Il est toujours fourré dessus comme un ado.

Je sursaute quand le mien vibre dans la poche arrière de mon jean. Je sais ; je sais très bien qui vient de m'écrire ou du moins j'espère que c'est lui. J'ai reçu le mail à propos de ma compatibilité avec un homme de LoveScience il y a moins d'une heure, pendant que j'étais en train de peser les pommes au magasin. J'ai sauté de joie, fait tomber mon sachet de Golden et j'ai glissé sur la surface précédemment nettoyée par l'homme sur le robot nettoyant. Mes fesses s'en souviennent encore. La chute m'a détruit le coccyx.

Mon frère donne un coup de coude à Morales, affalé sur une chaise de la cour intérieure, puis lui dit que s'il veut un café, il doit m'aider. Le geek relève alors ses yeux bleu clair dans ma direction et arque un sourcil. Sa réponse reste en suspens quand il se lève et fait huit grands pas dans ma direction. Un sourire se greffe sur mon visage quand je lui tends un premier sac, qu'il ne saisit pas, soit dit en passant... Il me contourne, frôle mon corps et répond enfin.

— Tu sais quoi mec ? Je vais plutôt aller m'en acheter un dans un café parisien.

Il se barre sur ses mots pendant que mon frère se marre encore comme un con.
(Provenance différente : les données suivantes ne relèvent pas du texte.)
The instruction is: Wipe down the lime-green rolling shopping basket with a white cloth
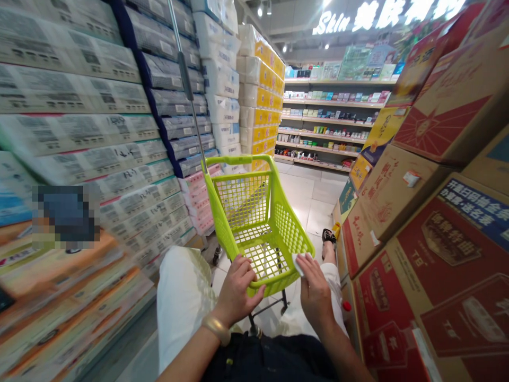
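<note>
A lime-green plastic shopping basket cart [278,212] stands in front of me in a store aisle, empty inside. My left hand [237,289] grips its near rim, fingers curled over the edge; a gold bangle sits on that wrist. My right hand [314,289] presses a small white cloth [299,261] against the near right corner of the rim, fingers closed on the cloth. My legs in white trousers show below the cart, with a sandalled foot [328,236] to its right.
Stacked packs of tissue paper [119,132] wall the left side, with yellow packs [262,95] further on. Red and brown cardboard cartons [429,239] pile up on the right. A metal pole [186,79] rises behind the cart. Product shelves [330,127] close the tiled aisle's end.
</note>
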`<move>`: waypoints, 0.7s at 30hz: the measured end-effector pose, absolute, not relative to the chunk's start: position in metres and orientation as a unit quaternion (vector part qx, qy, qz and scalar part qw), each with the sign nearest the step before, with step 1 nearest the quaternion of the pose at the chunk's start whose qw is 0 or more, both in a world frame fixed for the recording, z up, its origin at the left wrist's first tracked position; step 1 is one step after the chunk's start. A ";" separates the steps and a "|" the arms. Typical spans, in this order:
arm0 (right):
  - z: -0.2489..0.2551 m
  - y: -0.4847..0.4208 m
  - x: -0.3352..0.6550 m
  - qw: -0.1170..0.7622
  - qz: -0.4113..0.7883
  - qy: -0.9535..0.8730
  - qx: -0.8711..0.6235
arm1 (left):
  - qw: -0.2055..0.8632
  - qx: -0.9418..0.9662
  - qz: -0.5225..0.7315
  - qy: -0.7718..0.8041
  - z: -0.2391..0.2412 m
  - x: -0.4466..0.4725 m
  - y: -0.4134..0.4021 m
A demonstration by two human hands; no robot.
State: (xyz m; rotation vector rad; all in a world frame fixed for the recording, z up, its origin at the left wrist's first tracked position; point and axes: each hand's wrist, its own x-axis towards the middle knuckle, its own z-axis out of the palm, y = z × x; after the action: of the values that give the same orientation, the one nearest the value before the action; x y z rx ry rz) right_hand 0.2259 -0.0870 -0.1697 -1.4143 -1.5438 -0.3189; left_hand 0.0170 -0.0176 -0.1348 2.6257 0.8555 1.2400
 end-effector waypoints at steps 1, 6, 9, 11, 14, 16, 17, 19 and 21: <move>-0.168 -0.089 0.220 0.478 -0.118 -0.666 -0.560 | 0.057 0.865 0.410 0.284 -0.135 0.017 -0.017; -0.165 -0.091 0.206 0.438 -0.083 -0.749 -0.490 | 0.055 0.867 0.406 0.283 -0.135 0.018 -0.017; -0.168 -0.087 0.222 0.473 -0.127 -0.667 -0.562 | 0.054 0.868 0.404 0.283 -0.135 0.017 -0.018; -0.169 -0.086 0.227 0.485 -0.137 -0.637 -0.583 | 0.056 0.869 0.404 0.281 -0.135 0.017 -0.017; -0.167 -0.089 0.212 0.467 -0.106 -0.691 -0.541 | 0.057 0.868 0.407 0.280 -0.136 0.017 -0.017; -0.165 -0.091 0.200 0.443 -0.081 -0.749 -0.485 | 0.056 0.867 0.408 0.279 -0.136 0.017 -0.017; -0.165 -0.092 0.197 0.437 -0.075 -0.765 -0.468 | 0.056 0.868 0.406 0.280 -0.135 0.017 -0.017; -0.165 -0.091 0.200 0.440 -0.077 -0.755 -0.480 | 0.054 0.869 0.402 0.282 -0.135 0.017 -0.017; -0.167 -0.089 0.212 0.459 -0.101 -0.701 -0.537 | 0.054 0.870 0.400 0.284 -0.135 0.017 -0.018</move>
State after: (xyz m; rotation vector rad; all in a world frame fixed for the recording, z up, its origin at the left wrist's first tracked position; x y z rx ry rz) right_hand 0.2115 -0.0885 -0.1672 -1.3210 -1.7252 -0.2485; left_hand 0.0170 -0.0175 -0.1355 2.6428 0.8623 1.2150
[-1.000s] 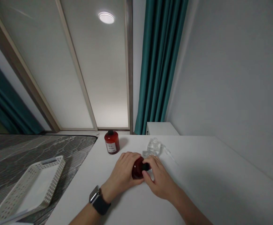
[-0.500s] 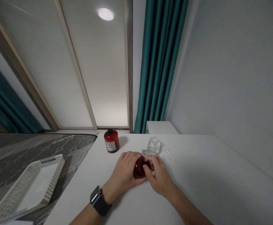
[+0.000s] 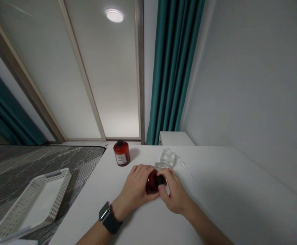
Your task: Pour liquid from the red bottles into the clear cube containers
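Observation:
My left hand [image 3: 139, 185], with a dark watch on its wrist, is wrapped round a dark red bottle [image 3: 151, 182] in the middle of the white table [image 3: 143, 221]. The bottle's black cap [image 3: 160, 179] points toward my right hand [image 3: 172, 190], whose thumb and fingers pinch it from both sides. Part of the bottle's body is hidden by my fingers. Just beyond the hands lie clear glass or plastic pieces [image 3: 166, 158], hard to make out singly.
A second red bottle [image 3: 121, 153] with a white label and black cap stands upright at the table's far left. Left of the table is a white perforated basket [image 3: 58, 197]. A white cabinet [image 3: 176, 139] is behind the table, near a green curtain [image 3: 176, 71].
The right thumb and fingers have shifted slightly round the cap, and more of the cap shows between them. My left hand keeps its hold on the bottle.

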Demonstrator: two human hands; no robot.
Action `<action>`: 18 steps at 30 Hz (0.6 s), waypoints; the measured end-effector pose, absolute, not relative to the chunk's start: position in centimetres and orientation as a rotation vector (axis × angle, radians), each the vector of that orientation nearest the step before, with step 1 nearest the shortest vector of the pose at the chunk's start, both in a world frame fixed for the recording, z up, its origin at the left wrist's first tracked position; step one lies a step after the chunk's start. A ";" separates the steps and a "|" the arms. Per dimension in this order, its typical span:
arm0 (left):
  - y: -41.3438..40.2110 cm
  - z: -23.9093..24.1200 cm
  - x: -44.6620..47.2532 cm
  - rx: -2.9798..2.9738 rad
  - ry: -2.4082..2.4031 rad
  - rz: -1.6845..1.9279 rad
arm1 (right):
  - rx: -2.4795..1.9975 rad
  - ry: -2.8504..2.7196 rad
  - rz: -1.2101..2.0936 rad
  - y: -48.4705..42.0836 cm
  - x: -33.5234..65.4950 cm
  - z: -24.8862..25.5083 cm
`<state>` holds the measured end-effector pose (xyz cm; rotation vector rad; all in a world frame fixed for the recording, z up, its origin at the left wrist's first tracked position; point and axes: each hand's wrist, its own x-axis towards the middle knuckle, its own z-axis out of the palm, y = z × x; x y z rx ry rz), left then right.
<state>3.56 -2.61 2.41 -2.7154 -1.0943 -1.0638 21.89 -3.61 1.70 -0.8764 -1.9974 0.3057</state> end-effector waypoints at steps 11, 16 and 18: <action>-2.5 2.5 3.5 -2.719 -1.124 -1.070 | -0.874 -1.989 0.315 -3.5 21.9 1.5; -2.5 2.5 3.4 -2.728 -1.120 -1.070 | -0.831 -1.983 0.253 -3.5 22.1 1.5; -2.5 2.5 3.4 -2.727 -1.135 -1.078 | -0.773 -2.008 0.242 -3.5 22.2 1.6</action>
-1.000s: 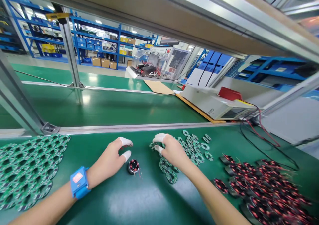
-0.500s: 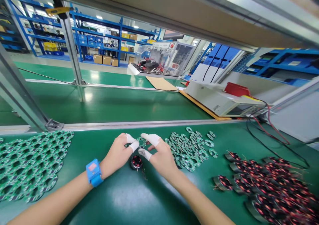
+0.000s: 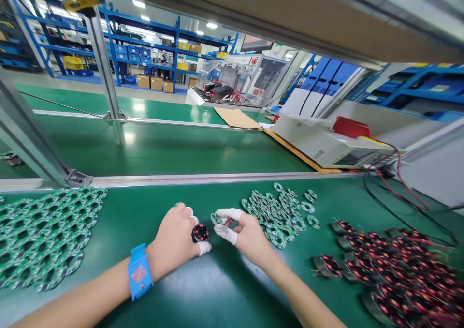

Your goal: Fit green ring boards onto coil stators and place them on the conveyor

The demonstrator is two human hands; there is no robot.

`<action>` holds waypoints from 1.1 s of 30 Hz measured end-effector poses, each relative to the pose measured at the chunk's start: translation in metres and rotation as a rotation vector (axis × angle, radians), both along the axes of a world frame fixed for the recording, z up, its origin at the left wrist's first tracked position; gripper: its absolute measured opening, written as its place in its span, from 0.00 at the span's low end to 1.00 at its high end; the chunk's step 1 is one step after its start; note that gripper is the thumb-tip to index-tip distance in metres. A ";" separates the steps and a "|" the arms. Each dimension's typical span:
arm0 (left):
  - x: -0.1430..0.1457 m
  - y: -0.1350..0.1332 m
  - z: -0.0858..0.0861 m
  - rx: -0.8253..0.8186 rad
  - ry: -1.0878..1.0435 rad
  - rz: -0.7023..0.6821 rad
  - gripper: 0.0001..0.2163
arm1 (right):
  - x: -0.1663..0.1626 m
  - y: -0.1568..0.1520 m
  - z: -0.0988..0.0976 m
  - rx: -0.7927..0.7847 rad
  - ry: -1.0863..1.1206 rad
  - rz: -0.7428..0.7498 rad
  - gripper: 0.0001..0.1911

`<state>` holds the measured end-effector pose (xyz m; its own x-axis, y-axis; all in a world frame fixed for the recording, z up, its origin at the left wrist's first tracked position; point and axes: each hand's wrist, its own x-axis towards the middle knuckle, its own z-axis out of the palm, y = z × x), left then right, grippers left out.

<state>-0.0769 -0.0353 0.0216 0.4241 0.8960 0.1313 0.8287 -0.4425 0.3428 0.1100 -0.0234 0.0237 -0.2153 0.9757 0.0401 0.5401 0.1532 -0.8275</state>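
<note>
My left hand (image 3: pixel 177 238), with a blue wrist strap (image 3: pixel 139 277) and white finger cots, is closed round a small black coil part with red windings (image 3: pixel 200 232), held just above the green mat. My right hand (image 3: pixel 242 233), also in finger cots, pinches a small green ring-shaped circuit board (image 3: pixel 216 218) beside the coil, a little to its right. The two hands nearly touch in the middle of the near table.
A heap of small green ring boards (image 3: pixel 277 209) lies right of my hands. Several red-wound coils (image 3: pixel 391 267) pile at the far right. Panels of green ring boards (image 3: pixel 43 236) cover the left. A white instrument (image 3: pixel 326 146) with red and black leads stands behind, past the metal rail (image 3: pixel 203 178).
My left hand has picked the coil up off the mat. The right hand has kept the ring board and shifted slightly right and down, beside the coil.
</note>
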 end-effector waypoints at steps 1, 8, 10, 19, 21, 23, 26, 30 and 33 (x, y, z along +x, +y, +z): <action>0.000 0.000 -0.001 -0.009 -0.003 -0.004 0.13 | -0.002 0.000 -0.001 -0.039 0.040 0.013 0.20; -0.006 0.001 -0.007 -0.038 -0.011 -0.029 0.14 | -0.014 -0.005 -0.003 -0.059 0.048 0.175 0.19; -0.006 0.001 -0.010 -0.032 -0.019 -0.027 0.14 | -0.016 -0.007 -0.005 0.043 -0.041 0.224 0.17; -0.005 0.000 -0.013 -0.039 0.001 -0.008 0.12 | -0.015 -0.015 -0.013 0.425 -0.448 0.225 0.18; -0.005 0.000 -0.012 -0.037 0.011 -0.001 0.12 | -0.015 -0.016 -0.014 0.466 -0.500 0.212 0.17; -0.005 0.000 -0.013 -0.031 0.012 0.003 0.12 | -0.016 -0.017 -0.016 0.485 -0.525 0.207 0.17; -0.005 0.000 -0.015 -0.026 0.005 0.014 0.11 | -0.017 -0.017 -0.017 0.467 -0.533 0.203 0.17; -0.003 0.000 -0.018 -0.037 0.010 0.012 0.07 | -0.021 -0.015 -0.011 0.359 -0.404 0.219 0.19; -0.005 -0.001 -0.013 -0.049 0.028 0.014 0.04 | -0.024 -0.012 -0.007 0.262 -0.304 0.241 0.17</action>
<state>-0.0815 -0.0361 0.0083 0.4142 0.9071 0.0749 0.8444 -0.4137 0.3404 0.0859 -0.0359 0.0167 -0.4748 0.8619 0.1782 0.6756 0.4867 -0.5538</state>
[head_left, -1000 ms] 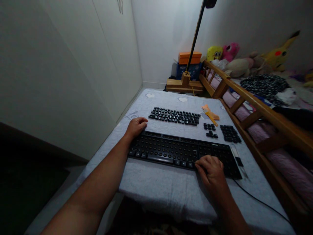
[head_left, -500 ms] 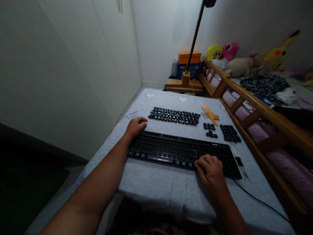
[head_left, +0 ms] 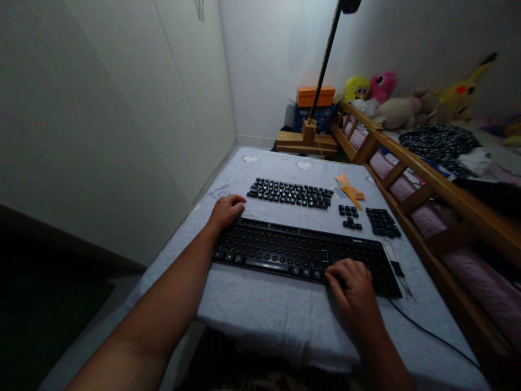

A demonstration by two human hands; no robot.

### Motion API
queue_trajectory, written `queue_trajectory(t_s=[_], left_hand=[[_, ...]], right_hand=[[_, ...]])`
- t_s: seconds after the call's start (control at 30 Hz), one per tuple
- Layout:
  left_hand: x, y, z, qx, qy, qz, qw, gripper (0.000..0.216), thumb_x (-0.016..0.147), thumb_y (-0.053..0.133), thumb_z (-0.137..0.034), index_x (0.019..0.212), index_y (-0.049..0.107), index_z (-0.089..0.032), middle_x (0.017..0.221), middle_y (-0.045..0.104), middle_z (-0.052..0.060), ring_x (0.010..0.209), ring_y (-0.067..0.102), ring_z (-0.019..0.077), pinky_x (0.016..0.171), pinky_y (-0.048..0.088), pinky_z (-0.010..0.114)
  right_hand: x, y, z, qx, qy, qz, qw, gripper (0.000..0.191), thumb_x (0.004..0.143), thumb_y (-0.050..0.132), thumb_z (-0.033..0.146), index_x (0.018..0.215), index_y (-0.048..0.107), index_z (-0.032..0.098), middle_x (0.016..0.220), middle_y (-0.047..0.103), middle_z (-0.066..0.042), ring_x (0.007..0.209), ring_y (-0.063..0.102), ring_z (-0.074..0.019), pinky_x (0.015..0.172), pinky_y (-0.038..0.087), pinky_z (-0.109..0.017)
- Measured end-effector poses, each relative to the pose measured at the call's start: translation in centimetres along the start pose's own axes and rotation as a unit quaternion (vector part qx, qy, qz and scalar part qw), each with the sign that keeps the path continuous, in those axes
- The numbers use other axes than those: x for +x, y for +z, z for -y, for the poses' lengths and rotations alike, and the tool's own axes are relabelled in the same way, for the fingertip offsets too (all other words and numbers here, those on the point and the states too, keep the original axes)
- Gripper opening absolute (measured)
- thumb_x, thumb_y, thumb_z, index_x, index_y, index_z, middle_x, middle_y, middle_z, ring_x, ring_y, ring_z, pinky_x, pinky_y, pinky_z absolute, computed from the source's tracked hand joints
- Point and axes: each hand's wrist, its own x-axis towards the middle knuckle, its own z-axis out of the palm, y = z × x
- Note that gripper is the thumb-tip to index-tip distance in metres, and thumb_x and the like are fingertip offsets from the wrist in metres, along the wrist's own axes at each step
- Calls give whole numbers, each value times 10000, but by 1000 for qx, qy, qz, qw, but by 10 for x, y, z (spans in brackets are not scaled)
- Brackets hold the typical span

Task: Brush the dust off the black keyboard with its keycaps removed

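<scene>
A black keyboard (head_left: pixel 280 248) lies across the cloth-covered table, most of its keys off and the sockets bare. Its bottom row still carries the space bar (head_left: pixel 266 265) and several keycaps. My left hand (head_left: pixel 227 210) is closed at the keyboard's far left corner, steadying it. At the right end of the bottom row, my right hand (head_left: pixel 350 279) pinches a keycap, which the fingers largely hide. Beyond the keyboard, loose black keycaps (head_left: pixel 290 193) lie in rows. Smaller groups sit to the right: a navigation and arrow cluster (head_left: pixel 349 211) and a number-pad block (head_left: pixel 382 222).
A yellow-handled brush (head_left: pixel 350 196) rests on an orange cloth (head_left: pixel 358 191) at the back right. Near the keyboard's right end lies a wire tool (head_left: pixel 396 266). The keyboard cable (head_left: pixel 435 334) runs off right. A wooden bed rail (head_left: pixel 431 179) borders the table.
My right hand has shifted very slightly to the right at the keyboard's bottom row. My left hand and the keycap rows stay as they were.
</scene>
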Motion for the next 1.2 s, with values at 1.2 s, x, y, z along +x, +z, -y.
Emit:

Si Tommy n'était pas un pur hétéro, j'aurais limite pu croire que Morales était son type d'homme et qu'il pouffe seulement parce qu'il est fou de lui...

Alors c'est ça « l'effet Morales» ?

Thomas s'approche à son tour et attrape mes sacs, ne m'en laissant qu'un seul, et me fait signe de le suivre. J'ouvre la porte et mon frère dépose mes courses dans le salon pendant que je lui prépare un café. Il sirote sa boisson chaude, tout me regardant ranger.

— Tu sais que tu vas le croiser souvent ? m' informe mon frère.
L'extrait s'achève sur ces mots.